'''
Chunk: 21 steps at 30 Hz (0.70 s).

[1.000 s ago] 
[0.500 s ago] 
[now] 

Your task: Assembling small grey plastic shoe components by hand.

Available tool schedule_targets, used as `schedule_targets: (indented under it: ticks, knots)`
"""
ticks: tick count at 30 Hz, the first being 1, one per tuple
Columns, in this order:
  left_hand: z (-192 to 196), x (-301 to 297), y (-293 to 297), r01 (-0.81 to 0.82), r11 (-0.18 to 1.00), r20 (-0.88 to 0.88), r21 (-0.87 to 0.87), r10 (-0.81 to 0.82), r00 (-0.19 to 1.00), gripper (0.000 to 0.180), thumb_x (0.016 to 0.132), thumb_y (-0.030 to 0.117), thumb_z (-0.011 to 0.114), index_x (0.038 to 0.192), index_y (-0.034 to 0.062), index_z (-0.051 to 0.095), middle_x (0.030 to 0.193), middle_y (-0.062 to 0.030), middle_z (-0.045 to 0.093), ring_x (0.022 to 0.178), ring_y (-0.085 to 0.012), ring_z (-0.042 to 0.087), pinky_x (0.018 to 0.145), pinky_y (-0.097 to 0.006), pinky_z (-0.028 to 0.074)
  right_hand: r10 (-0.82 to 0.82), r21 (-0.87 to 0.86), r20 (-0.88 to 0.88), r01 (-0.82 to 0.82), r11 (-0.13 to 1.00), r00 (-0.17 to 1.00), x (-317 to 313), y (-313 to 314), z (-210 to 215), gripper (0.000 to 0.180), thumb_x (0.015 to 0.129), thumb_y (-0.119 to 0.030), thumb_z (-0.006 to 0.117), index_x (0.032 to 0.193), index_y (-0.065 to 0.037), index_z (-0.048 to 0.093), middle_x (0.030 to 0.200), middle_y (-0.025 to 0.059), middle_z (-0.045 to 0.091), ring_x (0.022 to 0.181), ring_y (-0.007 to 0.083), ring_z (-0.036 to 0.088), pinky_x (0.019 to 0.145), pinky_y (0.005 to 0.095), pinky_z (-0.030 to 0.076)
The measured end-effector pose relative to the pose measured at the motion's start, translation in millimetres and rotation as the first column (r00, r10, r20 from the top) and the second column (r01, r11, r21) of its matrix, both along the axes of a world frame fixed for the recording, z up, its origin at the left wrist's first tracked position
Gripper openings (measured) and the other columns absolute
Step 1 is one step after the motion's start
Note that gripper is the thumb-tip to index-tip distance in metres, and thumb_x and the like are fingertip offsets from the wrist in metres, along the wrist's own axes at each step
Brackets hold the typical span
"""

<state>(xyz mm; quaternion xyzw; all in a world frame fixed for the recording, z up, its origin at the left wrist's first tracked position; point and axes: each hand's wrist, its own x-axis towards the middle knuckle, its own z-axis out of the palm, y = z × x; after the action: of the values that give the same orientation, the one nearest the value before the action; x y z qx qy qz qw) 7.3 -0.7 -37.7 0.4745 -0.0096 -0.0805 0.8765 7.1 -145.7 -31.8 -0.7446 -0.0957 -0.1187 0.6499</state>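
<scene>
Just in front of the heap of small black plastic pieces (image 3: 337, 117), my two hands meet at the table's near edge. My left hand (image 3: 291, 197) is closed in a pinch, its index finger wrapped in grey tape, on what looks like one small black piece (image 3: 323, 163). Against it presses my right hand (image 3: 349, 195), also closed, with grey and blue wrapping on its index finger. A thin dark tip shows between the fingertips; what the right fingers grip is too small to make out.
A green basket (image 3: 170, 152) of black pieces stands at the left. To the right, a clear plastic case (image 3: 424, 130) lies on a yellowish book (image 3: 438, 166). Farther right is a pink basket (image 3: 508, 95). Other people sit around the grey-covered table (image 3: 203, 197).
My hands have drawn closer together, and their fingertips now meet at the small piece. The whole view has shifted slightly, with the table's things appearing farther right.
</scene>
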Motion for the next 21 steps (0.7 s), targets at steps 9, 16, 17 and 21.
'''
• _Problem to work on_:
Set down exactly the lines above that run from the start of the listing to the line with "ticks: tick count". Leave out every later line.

• _Response to this exercise_:
Chunk: 21 steps at 30 Hz (0.70 s).

[1.000 s ago] 
[0.500 s ago] 
[now] 

Your task: Assembling small grey plastic shoe components by hand.

Available tool schedule_targets, used as `schedule_targets: (indented under it: ticks, knots)`
"""
ticks: tick count at 30 Hz, the first being 1, one per tuple

There is no more to this output.